Protection de l’enfant ; placement ; procédure ; art. 9 Cst. ; 314b CC

Qualification juridique d’une mesure de placement d’un mineur en internat scolaire. Sous l’ancien droit, la notion d’établissement (art. 314b aCC) était comprise dans un sens très large, englobant toute institution qui restreint sensiblement la liberté de mouvement du mineur pour des raisons liées à sa prise en charge ou à sa surveillance (consid. 2.3.2). La notion a été remplacée en 2013 par celle, apparemment plus stricte, d’« institution fermée » et d’« établissement psychiatrique » (art. 314b CC), qui n’engloberait pas un placement en internat scolaire. La qualification du placement est toutefois laissée ouverte (consid. 2.3.3).

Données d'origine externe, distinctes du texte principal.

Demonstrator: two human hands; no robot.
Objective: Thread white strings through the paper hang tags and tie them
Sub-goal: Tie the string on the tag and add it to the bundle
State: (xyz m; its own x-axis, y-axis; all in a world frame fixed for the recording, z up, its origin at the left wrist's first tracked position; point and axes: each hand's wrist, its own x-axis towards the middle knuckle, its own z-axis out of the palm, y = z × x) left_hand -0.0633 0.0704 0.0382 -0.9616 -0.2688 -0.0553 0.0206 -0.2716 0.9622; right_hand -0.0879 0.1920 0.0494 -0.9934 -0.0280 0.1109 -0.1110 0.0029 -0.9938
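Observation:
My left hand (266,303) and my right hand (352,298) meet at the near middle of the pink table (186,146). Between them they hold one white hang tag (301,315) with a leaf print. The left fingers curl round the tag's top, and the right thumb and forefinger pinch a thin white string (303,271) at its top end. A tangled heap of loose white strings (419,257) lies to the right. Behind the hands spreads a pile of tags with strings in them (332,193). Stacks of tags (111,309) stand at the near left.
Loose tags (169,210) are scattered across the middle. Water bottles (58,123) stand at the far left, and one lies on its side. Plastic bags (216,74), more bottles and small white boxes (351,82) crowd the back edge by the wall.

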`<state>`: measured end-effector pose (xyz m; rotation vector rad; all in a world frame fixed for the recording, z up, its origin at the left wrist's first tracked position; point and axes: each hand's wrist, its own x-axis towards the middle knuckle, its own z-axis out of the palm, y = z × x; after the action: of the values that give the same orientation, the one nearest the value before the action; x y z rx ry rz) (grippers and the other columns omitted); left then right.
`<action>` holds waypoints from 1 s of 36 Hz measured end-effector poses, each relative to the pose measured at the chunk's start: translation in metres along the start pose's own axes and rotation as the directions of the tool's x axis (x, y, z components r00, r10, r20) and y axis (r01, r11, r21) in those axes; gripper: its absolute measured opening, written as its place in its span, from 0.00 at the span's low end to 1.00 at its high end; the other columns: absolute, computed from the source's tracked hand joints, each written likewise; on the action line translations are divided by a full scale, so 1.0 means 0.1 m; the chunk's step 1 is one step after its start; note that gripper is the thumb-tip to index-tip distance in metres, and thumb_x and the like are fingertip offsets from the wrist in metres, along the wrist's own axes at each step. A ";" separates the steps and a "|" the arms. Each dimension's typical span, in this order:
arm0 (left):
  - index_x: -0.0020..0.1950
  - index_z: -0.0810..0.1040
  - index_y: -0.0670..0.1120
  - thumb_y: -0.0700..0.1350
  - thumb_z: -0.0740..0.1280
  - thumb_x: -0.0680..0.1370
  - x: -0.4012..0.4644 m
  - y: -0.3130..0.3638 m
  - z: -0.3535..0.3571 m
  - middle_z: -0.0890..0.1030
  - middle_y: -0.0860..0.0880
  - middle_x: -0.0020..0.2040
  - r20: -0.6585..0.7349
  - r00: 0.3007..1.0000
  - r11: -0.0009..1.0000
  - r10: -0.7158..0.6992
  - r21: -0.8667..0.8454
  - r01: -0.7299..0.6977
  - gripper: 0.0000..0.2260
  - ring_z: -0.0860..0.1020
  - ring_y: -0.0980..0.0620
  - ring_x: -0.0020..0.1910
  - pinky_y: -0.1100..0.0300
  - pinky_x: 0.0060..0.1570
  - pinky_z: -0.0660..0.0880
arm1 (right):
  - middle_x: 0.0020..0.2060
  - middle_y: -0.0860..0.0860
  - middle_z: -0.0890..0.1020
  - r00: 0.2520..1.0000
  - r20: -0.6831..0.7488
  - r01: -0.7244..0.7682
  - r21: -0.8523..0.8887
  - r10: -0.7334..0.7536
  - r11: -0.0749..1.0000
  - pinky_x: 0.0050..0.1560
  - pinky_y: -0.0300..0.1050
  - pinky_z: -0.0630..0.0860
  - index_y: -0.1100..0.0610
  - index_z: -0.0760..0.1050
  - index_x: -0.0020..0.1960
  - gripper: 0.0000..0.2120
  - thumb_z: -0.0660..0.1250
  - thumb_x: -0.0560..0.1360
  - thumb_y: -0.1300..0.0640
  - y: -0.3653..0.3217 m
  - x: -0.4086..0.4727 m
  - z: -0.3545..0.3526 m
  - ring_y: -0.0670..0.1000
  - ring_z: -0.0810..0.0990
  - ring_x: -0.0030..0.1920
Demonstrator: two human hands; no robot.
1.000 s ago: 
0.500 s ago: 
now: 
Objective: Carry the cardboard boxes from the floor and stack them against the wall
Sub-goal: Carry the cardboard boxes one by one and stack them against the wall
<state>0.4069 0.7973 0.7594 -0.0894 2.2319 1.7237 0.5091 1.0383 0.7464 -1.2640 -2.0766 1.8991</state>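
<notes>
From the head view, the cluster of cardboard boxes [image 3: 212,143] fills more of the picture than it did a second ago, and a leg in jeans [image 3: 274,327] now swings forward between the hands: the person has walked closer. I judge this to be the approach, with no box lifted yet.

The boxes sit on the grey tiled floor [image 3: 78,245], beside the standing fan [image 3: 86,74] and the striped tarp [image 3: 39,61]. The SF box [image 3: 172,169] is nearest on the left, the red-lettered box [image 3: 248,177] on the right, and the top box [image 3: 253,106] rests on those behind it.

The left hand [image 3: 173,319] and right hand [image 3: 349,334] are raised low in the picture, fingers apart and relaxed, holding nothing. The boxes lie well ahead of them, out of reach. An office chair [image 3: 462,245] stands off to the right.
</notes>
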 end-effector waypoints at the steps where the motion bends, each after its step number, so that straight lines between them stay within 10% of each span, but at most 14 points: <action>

Indication erronée du délai de recours, bonne foi. En vertu du principe de la bonne foi (art. 9 Cst.), une partie ne doit subir aucun préjudice en raison d’une indication inexacte des voies de droit, à moins qu’elle ait dû s’apercevoir de l’erreur en prêtant l’attention commandée par les circonstances. Seule une négligence procédurale grossière peut faire échec à la protection de la bonne foi, à savoir quand la partie ou son avocat pouvait se rendre compte de l’erreur en lisant simplement la loi applicable (consid. 2.3.4). En l’espèce, la qualification juridique du placement en internat scolaire (placement à des fins d’assistance, impliquant un délai de recours de 10 jours, ou mesure de protection de l’enfant, délai de 30 jours) ne saurait être trouvée à la simple lecture de la loi, si bien que la partie recourante peut invoquer sa bonne foi (consid. 2.3.4).